И плач, и слёзы... | страница 56
— Туда...
Губы его вздрогнули, и он отвернулся. Мы долго молчали.
— Уже все! — сказал не сразу.— Уже ничего не повторится! Все прожито: и хорошее, и плохое! Осталось ждать полета! Жду радости!
Он опять помолчал, глядя в окно.
— Я никогда так не хотел радости, как теперь! Устал! От болей устал! От жизни устал! Хочу радости! Хочу радости, Миша! Веришь?
— Верю!
— Эх, если бы все начать сначала! — вдруг воскликнул он.
Опять закурил, долго молчал, глядя в окно.
— Хочу видеть маму...
— Еще увидишь!
— Не хочу, чтобы ей было больно... Не хочу...
Поднялся с подоконника, открыл дверь и пошел по длинному коридору больницы, вошел в палату. Я направился следом, остановился у дверей, прислушался. Витя плакал. Я долго стоял и не решался войти. Потом он вышел, увидел меня и обрадовался.
— Прости меня...
— Это ты меня прости...
И все. Я больше ничего не помню. Помню только большое окно в больнице, подоконник и Витю на подоконнике! Больше на студию он не вернулся, как не вернулся и домой, к Тамаре. Но он приехал на свой юбилей, увидел в последний раз маму, простился с друзьями и через несколько дней улетел! Он ждал этого полета! Мешали боли. Он дождался своей радости! Господи! Если у него не было радости в жизни, пусть он в радости будет там! Пусть там все исполнится!
— Прощай, Витя!
На девятый день я увидел его во сне...
Сияющий и радостный, он держал в руках бокал шампанского. Все вокруг веселились. У него было прекрасное настроение. Он был в том же черном костюме с бабочкой, в котором мы его похоронили. Все походило на бал, и он, сияющий и радостный, поднял бокал шампанского и сказал:
— За вас!
Я проснулся, рассказал сон Лиле.
— Сегодня девять дней! Езжай на кладбище и помяни!

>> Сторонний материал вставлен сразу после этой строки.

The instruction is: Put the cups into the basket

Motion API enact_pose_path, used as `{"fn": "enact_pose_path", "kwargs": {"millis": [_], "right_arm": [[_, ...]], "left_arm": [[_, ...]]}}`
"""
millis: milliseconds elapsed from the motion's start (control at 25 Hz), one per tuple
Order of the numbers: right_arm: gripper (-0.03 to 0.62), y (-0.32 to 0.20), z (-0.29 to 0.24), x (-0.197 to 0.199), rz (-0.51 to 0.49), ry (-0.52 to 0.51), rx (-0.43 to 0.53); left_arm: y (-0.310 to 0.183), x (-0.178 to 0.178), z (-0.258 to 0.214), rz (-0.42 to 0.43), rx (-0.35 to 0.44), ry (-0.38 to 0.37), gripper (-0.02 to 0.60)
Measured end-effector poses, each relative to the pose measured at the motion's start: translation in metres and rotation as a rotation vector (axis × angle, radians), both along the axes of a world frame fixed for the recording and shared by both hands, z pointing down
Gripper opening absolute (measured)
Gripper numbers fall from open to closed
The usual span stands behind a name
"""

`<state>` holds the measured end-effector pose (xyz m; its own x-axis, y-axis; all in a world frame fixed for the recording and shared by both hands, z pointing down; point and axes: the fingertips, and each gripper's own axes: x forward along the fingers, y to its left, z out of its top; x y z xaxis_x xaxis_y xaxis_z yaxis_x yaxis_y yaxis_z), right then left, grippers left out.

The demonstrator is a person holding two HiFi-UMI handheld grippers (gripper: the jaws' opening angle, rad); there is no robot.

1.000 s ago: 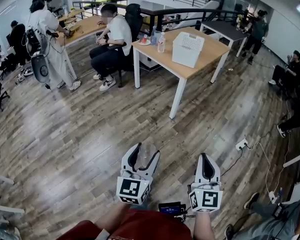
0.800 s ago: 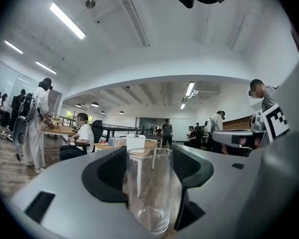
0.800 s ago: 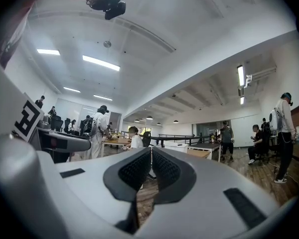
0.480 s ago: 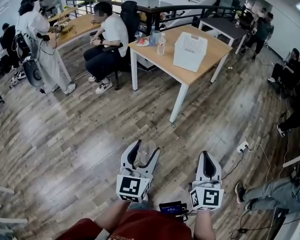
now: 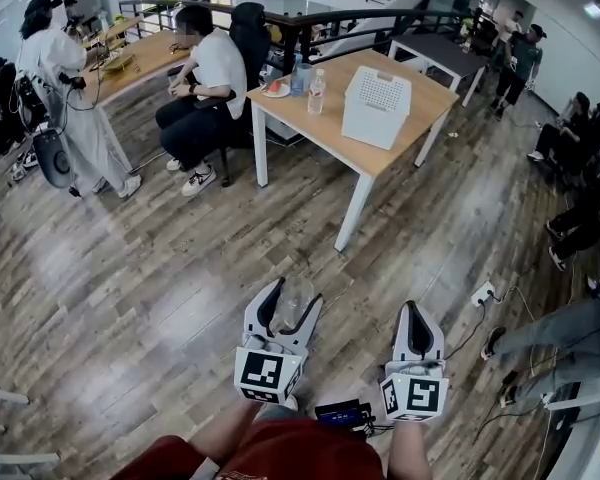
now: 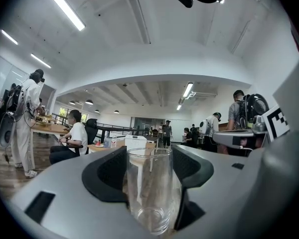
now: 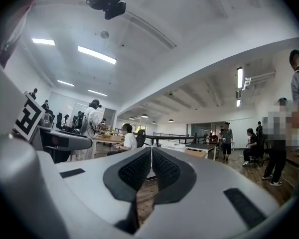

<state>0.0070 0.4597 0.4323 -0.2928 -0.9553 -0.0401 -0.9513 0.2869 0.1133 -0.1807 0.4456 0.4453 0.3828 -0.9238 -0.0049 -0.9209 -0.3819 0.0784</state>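
Observation:
A clear glass cup [image 6: 149, 190] stands upright between the black pads of my left gripper [image 5: 288, 306], which is shut on it; the cup [image 5: 292, 304] also shows in the head view, held above the wood floor. My right gripper [image 5: 417, 318] hangs beside it, jaws pressed together with nothing between them [image 7: 150, 169]. The white perforated basket [image 5: 376, 107] sits on a wooden table [image 5: 420, 108] well ahead of both grippers. The same basket [image 6: 135, 142] appears small and far off in the left gripper view.
Bottles [image 5: 317, 91] and a plate [image 5: 276, 89] sit at the table's left end, where a seated person [image 5: 202, 88] is. A standing person in white [image 5: 65, 98] is far left. A floor socket with cables [image 5: 482, 291] lies right; people sit along the right wall.
The table and basket have shifted slightly left and nearer in the head view. Both grippers keep their pose, the left still holding the cup. People on the right have moved.

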Motion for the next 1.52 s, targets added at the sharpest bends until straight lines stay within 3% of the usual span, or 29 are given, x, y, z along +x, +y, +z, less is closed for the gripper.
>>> {"fn": "enact_pose_path", "kwargs": {"millis": [320,600,1520], "right_arm": [[0.011,-0.013,0.007,0.009,0.026,-0.014,-0.003],[0.012,-0.054,0.008,0.022,0.010,-0.031,0.007],[0.011,-0.175,0.008,0.146,0.027,-0.085,0.002]], "left_arm": [[-0.021,0.005,-0.003,0.013,0.012,-0.004,0.282],[-0.056,0.018,-0.003,-0.003,0.010,-0.010,0.282],[-0.179,0.129,-0.013,-0.026,0.006,-0.021,0.282]]}}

Я позвонил Леше Дудареву, мы купили цветы и поехали на Московское кладбище. Там уже было много студийного народу. Я стоял у могилы, а из головы не шел сон: счастливый и радостный Витя с бокалом шампанского в руках!
Он поднял его и сказал всем нам:
— За вас!
Больше я его во сне не видел.
В декабре 1988-го "Наш бронепоезд" сдавали Госкино СССР.
В самом центре Москвы есть знаменитый особняк, в котором еще с тридцатых годов утверждались сценарии, назначались на постановку режиссеры — решалась судьба всего советского кино.
На четвертом этаже в маленьком душном просмотровом зале собиралось руководство Государственного комитета по кинематографии и члены Главной сценарно-редакционной коллегии Госкино СССР. Каждый занимал свое любимое в этом зале место, и они, как мыши, ждали, когда займет свое место председатель или его заместитель — тогда начинался просмотр фильма.